* _PROBLEM REQUIREMENTS_: All lines below containing the string "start" are to be copied.

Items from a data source
BEGIN
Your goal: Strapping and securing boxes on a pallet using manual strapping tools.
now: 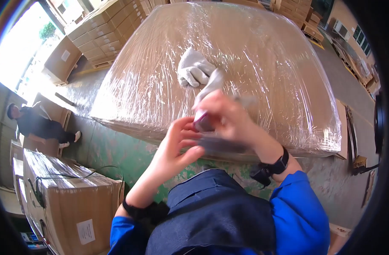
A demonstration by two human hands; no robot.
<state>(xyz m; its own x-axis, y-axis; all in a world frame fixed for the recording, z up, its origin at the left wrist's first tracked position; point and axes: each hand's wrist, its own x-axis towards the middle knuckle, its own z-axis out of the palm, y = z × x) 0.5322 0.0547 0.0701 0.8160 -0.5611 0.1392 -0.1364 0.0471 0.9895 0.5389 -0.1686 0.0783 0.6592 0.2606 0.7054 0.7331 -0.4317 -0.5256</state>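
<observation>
Blurred, the person's right hand (230, 114) seemed to pinch a pale glove (212, 83) near its purple-edged cuff, above the near side of the film-wrapped load (266, 46), while the left hand (172, 144), fingers loosely spread, was just beside it, touching or not I couldn't tell. They looked busy working that glove on or off, which seemed to call next for a steady, open cuff; a second glove (192, 67) lay on the film.

The glove (192, 66) is plain greyish white, and the film-wrapped brown carton (254, 42) is streaked with white glints. The sleeves (305, 208) are bright blue, the apron (215, 216) dark navy, the floor (107, 146) green with reddish patches.
</observation>
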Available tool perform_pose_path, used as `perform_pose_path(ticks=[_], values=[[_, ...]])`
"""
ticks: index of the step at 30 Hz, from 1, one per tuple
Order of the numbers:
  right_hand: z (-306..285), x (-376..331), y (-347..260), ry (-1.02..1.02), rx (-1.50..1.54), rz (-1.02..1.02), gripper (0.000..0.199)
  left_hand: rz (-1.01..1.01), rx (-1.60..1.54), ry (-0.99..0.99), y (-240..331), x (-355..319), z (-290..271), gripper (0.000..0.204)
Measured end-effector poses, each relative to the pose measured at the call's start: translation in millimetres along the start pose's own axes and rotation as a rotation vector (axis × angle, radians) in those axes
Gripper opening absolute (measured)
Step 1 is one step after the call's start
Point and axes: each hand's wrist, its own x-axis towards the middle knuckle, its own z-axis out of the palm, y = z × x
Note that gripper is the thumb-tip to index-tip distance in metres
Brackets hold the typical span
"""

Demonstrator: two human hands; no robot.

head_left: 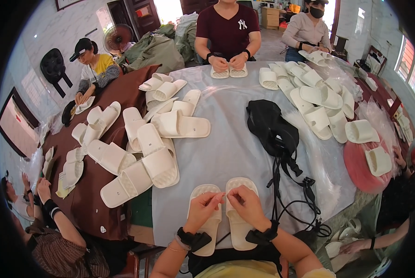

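A pair of cream slippers lies side by side on the grey cloth at the table's near edge. Over the left slipper is my left hand, thumb and fingers pinched together. My right hand is closed in a similar pinch above the right slipper. The two sets of fingertips almost meet over the gap between the slippers. Whatever they pinch, if anything, is too small to make out. Dark bands circle both my wrists.
Loose slippers pile up at left and right. A black bag with straps and cords lies right of centre. A co-worker across the table handles another slipper pair; other people sit around the sides. A red round stool stands at right.
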Motion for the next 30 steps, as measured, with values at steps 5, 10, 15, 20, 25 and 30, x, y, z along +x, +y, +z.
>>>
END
* _RESPONSE TO THIS EXERCISE_:
Measured end-effector poses, each relative to the pose measured at the call's start: translation in millimetres along the start pose's own axes and rotation as a rotation vector (axis × angle, radians) in those axes
Step 1 is one step after the call's start

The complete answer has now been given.